+++ COLLECTED MATERIAL
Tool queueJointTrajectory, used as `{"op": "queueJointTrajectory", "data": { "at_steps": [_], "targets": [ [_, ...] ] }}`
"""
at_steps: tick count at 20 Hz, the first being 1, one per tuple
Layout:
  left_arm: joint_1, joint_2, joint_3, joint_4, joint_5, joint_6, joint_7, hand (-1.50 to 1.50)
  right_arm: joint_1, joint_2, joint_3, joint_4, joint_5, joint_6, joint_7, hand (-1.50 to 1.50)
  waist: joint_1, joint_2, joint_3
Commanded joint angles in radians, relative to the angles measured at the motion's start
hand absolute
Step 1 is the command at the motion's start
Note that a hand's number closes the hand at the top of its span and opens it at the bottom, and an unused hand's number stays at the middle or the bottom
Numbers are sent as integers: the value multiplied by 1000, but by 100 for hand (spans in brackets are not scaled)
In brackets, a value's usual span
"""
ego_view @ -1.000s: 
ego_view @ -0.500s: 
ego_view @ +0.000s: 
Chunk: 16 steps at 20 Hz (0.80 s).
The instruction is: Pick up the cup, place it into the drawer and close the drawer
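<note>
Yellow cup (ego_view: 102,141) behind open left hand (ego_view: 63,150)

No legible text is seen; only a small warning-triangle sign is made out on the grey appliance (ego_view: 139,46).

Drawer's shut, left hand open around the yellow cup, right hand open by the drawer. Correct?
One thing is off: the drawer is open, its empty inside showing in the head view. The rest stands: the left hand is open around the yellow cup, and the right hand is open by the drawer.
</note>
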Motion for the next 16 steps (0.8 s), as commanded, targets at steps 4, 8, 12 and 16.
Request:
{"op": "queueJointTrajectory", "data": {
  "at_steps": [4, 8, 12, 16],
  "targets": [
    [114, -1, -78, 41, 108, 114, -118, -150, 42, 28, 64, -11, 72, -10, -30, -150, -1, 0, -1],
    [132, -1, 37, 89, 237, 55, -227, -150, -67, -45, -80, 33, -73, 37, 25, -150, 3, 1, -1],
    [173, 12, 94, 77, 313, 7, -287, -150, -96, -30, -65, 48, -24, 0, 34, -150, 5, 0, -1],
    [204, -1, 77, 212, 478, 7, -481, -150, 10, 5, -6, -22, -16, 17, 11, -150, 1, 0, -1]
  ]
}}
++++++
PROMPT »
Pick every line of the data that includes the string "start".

OUTPUT FOR THIS EXERCISE »
Commanded joint angles in radians, relative to the angles measured at the motion's start
Step 1 is the command at the motion's start

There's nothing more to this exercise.